Do ATUAL
MANAUS – O TCE (Tribunal de Contas do Estado do Amazonas) rejeitou recurso de candidato aprovado em concurso para o cargo de auditor técnico. Ele não comprovou justificava para recusa em se vacinar contra a Covid-19.
Segundo o TCE, o candidato alegou ter uma condição alérgica a uma das substâncias presentes no imunizante, motivo pelo qual não poderia se vacinar, porém só apresentou o laudo da condição alérgica seis meses após ter tido negada a contratação.
A apresentação da carteira de vacinação é obrigatória para ingresso no órgão.

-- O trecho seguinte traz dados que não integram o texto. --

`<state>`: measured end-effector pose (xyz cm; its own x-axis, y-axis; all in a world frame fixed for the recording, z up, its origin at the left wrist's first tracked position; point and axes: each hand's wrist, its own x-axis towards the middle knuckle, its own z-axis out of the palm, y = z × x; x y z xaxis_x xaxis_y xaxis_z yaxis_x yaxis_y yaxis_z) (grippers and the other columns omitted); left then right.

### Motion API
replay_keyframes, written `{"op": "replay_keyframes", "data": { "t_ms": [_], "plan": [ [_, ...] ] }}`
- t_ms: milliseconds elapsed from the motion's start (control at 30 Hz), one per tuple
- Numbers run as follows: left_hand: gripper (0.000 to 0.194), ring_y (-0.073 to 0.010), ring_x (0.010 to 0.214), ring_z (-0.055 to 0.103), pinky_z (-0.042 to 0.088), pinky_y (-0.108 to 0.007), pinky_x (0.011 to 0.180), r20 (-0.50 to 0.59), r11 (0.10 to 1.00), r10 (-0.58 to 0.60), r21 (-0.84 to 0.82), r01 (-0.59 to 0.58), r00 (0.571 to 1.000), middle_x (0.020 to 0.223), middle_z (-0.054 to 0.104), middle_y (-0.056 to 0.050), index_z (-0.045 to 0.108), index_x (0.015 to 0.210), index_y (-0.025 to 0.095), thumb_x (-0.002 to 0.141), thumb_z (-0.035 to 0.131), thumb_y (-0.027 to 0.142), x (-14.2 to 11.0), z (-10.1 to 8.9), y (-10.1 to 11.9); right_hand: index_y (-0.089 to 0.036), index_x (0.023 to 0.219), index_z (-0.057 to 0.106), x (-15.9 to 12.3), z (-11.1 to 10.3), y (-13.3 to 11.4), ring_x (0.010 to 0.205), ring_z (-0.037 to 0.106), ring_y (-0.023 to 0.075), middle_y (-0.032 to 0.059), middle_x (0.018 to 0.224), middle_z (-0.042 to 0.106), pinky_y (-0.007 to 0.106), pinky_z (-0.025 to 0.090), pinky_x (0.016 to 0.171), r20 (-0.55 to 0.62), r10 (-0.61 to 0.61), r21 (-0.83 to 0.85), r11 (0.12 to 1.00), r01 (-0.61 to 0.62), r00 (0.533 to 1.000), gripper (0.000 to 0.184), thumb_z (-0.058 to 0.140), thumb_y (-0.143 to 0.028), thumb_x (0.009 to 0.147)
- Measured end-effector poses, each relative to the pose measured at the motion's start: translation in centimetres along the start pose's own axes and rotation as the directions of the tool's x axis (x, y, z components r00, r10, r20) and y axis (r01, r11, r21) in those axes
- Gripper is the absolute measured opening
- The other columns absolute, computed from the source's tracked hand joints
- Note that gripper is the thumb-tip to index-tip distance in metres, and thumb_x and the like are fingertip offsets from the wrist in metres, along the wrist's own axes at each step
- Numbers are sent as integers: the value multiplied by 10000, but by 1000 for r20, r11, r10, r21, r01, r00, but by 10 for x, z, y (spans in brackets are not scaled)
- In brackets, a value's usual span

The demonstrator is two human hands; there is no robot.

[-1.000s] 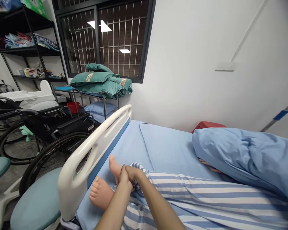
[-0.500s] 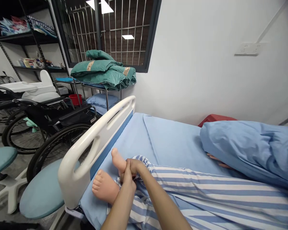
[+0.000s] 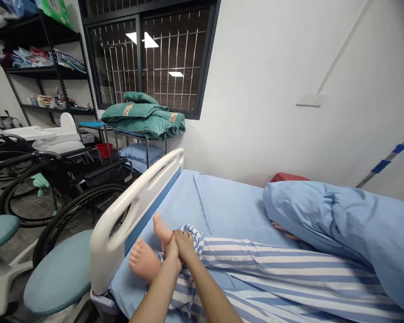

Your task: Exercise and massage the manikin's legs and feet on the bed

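Observation:
A manikin in blue-and-white striped trousers [image 3: 256,255] lies on the bed, its two bare feet near the white footboard. My left hand [image 3: 172,251] is closed around the ankle of the farther foot [image 3: 161,230]. Against it, my right hand [image 3: 184,243] wraps over the same ankle, beside the bunched trouser cuff [image 3: 197,237]. The ankle itself is mostly hidden under my fingers. The nearer foot [image 3: 144,260] rests just left of my left forearm, toes up and untouched.
The bed's footboard [image 3: 103,244] rises left of the feet. A blue quilt [image 3: 326,211] covers the manikin's upper part. Beyond the footboard are a round stool [image 3: 59,273], a wheelchair [image 3: 87,188] and green folded bedding [image 3: 144,116] under a barred window.
The view has tilted up and shifted slightly right. My right hand now lies more over the top of the ankle, its fingers showing; both hands stay at the ankle.

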<state>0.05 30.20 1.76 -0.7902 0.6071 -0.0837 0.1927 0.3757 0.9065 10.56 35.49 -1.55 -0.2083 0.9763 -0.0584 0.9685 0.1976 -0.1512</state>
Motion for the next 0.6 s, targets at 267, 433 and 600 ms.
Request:
{"op": "replay_keyframes", "data": {
  "t_ms": [267, 433, 600],
  "plan": [
    [364, -360, 1127, 416, 341, -539, 943, -218, 993, 87, 97, -67, 972, 861, 529, -115, 404, 694, 211, 867, 168, 428, 3, 6, -5, -175, 1196, 505, 15, -15, 5, 1102, 533, 296, 141, 1192, 580, 415, 397, 888, 204, -45, 23, 999, 41, 978, 588, 645, -185, 625],
    [373, -391, 1202, 350, 311, -594, 961, -194, 992, 64, 116, -42, 979, 965, 554, -142, 410, 735, 217, 869, 141, 438, 6, 12, -14, -166, 1093, 594, 27, -18, 7, 983, 613, 285, 120, 1043, 669, 399, 456, 828, 319, -32, 12, 999, 30, 947, 515, 643, -141, 581],
    [373, -358, 1233, 368, 421, -516, 917, -273, 995, 41, 103, -13, 961, 886, 565, -122, 319, 657, 242, 858, 137, 498, 9, 18, -23, -176, 864, 686, 46, -12, 14, 867, 646, 243, 69, 932, 706, 314, 499, 716, 424, -60, 4, 998, 65, 904, 308, 635, -124, 564]
  ]
}}
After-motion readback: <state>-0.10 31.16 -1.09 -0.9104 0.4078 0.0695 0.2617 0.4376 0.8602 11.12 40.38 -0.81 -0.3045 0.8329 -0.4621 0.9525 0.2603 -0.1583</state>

Em caso da impossibilidade de se vacinar, o candidato precisa apresentar justificativa, conforme a Portaria 19/2022 que regulamenta a obrigatoriedade de ao menos duas doses contra a Covid-19 para exercer as atividades no tribunal.

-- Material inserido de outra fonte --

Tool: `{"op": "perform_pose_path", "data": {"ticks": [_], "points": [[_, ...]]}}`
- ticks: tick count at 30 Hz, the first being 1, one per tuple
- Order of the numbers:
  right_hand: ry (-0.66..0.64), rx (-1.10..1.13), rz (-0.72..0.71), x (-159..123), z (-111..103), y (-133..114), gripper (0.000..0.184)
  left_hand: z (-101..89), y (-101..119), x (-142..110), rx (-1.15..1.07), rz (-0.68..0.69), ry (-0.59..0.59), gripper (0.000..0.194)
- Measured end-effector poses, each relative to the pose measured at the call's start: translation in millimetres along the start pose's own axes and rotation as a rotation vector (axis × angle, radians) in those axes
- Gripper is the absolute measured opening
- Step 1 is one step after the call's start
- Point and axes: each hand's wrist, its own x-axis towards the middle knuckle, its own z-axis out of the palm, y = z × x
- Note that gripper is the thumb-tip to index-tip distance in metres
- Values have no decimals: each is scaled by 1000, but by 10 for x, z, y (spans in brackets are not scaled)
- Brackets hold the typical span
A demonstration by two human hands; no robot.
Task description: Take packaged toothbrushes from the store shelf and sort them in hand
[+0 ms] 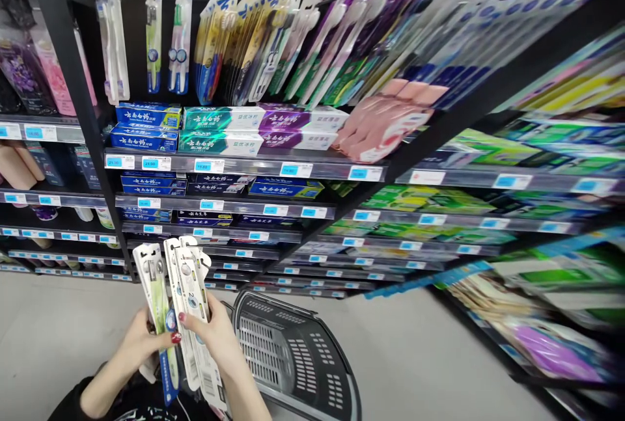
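Both my hands hold a fan of toothbrush packs point(172, 291) low in front of me. My left hand point(142, 338) grips the leftmost pack, which shows a green brush, with the thumb across its front. My right hand point(211, 331) closes on the white-backed packs to the right, thumb on top. Right next to my right wrist stands a black plastic shopping basket point(297, 359). Above, more carded toothbrushes point(263, 43) hang from pegs.
Black shelving fills the view. Boxed toothpaste point(222, 129) lies in rows on the shelves under the hanging brushes, with blue price tags point(209, 165) along the edges. Bottles point(29, 69) stand in the left bay. The floor point(63, 336) is pale grey.
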Motion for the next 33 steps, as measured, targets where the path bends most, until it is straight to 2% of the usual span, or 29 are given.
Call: {"op": "perform_pose_path", "data": {"ticks": [3,6,7,9,11,12,13,16,18,23,25,27,31,33], "points": [[20,25,8,31,-64,20,41,6,-33,15,-100,-99,149,44],[89,24,9,64,-198,22,45,-35,-15,34,-235,-41,207,42],[121,17,15,69,-255,12,46,-60,14,42,-241,9,211,46],[170,15,42,64,-372,-28,48,-122,93,56,-183,77,252,69],[166,57,87,44,-468,-86,47,-190,169,64,-104,94,282,94],[144,88,111,33,-500,-116,47,-218,197,64,-61,94,256,96],[116,123,131,25,-517,-143,46,-239,215,61,-9,92,211,88],[47,227,169,28,-489,-186,45,-248,207,49,240,67,66,32],[54,258,185,53,-419,-180,45,-214,162,52,402,65,19,12],[80,219,169,108,-214,-127,50,-101,30,121,558,61,-113,19],[53,199,135,110,-155,-110,48,-79,-15,150,582,19,-137,26],[64,203,104,103,-114,-88,47,-81,-62,170,562,7,-136,23],[222,275,58,68,-57,-23,51,-117,-170,183,485,68,4,27],[240,245,39,43,-18,19,51,-122,-213,181,503,122,72,32]]}}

“O Tribunal de Contas não impôs a compulsoriedade vacinal. Em nenhum momento do processo foi feita alegação de que o candidato possuía tal condição que impedia a vacinação, nenhum laudo médico que sustentasse essa afirmação”, explicou o relator, Érico Desterro.
O relator também explicou que o candidato poderia ter atestado a condição alérgica por meio de uma junta médica especializada ou ter apresentado o laudo ao ser questionado pela Diretoria de Recursos Humanos logo após a aprovação no concurso. Mas o documento que comprovava a alergia só foi apresentado quando foi aberta a fase de recursos da decisão.
“O fato de o candidato ter levado mais de cinco meses para apresentar um laudo comprova, de fato, de que se nós estivéssemos decidindo a possibilidade de excepcionar o trabalho remoto diante das condições clínicas, seria uma decisão muito mais fácil de se tomar. Mas o fato dele alegar o desconhecimento das normas do Tribunal não deve ser descartado”, afirmou o conselheiro Fabian Barbosa, que votou contra o candidato.